In applying section 671.3(b)(3), the Appellate Division merely attributed to Fullan the non-contingent benefactions of others in determining whether “his financial inability to retain counsel and to pay the costs and expenses of the appeal” necessitated the provision of transcripts at state expense. Echoing the apparent sentiment of the Appellate Division, the district court concluded that “Fullan, whose family and friends have raised $10,000 for his appeal, is in no different a position than the defendant who has $10,000 of his own money to spend on appeal.” I agree. While every defendant who retains appellate counsel would undoubtedly prefer that the state foot the bill for the trial transcript, the Constitution simply does not require a state to provide a free transcript to a defendant who has access to substantial funds for purposes of appeal. Thus, while Fullan apparently is personally financially unable to retain counsel, the application of section 671.3(b)(3) to him in his circumstances cannot rationally be said to foreclose his right to appeal.

Fullan is not barred from receiving a transcript at state expense. He simply can’t get one on his own terms. Furthermore, Fullan is under no compulsion to accept private representation, but may apply for assigned counsel pursuant to N.Y. County Law § 722(4) (McKinney Supp. 1989) and N.Y.Crim.Proc.Law § 460.70 (McKinney 1983). Upon the assignment of counsel, a transcript of the lower court proceedings will be furnished without charge. Having voluntarily accepted private representation, Fullan’s contention that he was financially unable to retain *1014counsel and therefore should be provided with a transcript at state expense has a hollow ring. It is inconceivable that family and friends who have raised $10,000 for Fullan’s appeal would restrict the use of those funds to the payment of counsel fees if they knew that the appeal could not be perfected without a trial transcript. An offer of assistance subject to such a restriction would be empty and self-defeating. An interpretation of section 671.3(b)(3) that equates Fullan’s situation with that of an indigent hardly compliments the constitutional protections for indigent criminal appellants under the Fourteenth Amendment.

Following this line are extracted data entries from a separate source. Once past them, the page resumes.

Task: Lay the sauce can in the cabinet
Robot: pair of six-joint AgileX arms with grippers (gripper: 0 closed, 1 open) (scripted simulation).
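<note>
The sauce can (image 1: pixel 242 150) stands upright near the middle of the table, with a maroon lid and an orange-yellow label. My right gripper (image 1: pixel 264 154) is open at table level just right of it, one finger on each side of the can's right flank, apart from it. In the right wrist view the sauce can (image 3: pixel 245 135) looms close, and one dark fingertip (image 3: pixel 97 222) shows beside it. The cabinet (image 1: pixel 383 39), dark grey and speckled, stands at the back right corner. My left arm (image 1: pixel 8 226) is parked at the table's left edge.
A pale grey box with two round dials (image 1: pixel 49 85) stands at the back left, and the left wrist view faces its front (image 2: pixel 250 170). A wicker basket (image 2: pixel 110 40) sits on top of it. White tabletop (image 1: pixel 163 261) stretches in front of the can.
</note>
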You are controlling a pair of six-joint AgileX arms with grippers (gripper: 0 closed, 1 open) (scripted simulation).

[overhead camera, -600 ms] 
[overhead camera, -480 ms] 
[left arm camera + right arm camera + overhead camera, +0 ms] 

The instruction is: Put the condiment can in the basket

Finally, the rule espoused by the majority today invites widespread abuse. There is nothing to prevent supporters of criminal appellants from raising $25,000, $50,000 or $100,000 for a defense fund expressly limited to paying “attorney’s fees” only for a more expensive criminal defense lawyer. The majority’s holding will also require the Appellate Division to engage in detailed factfinding regarding the source of an appellate attorney’s fee and, potentially, the complicated financial relationships that might exist between defendants and their benefactors. This, the Constitution does not require. I would affirm the judgment of the district court.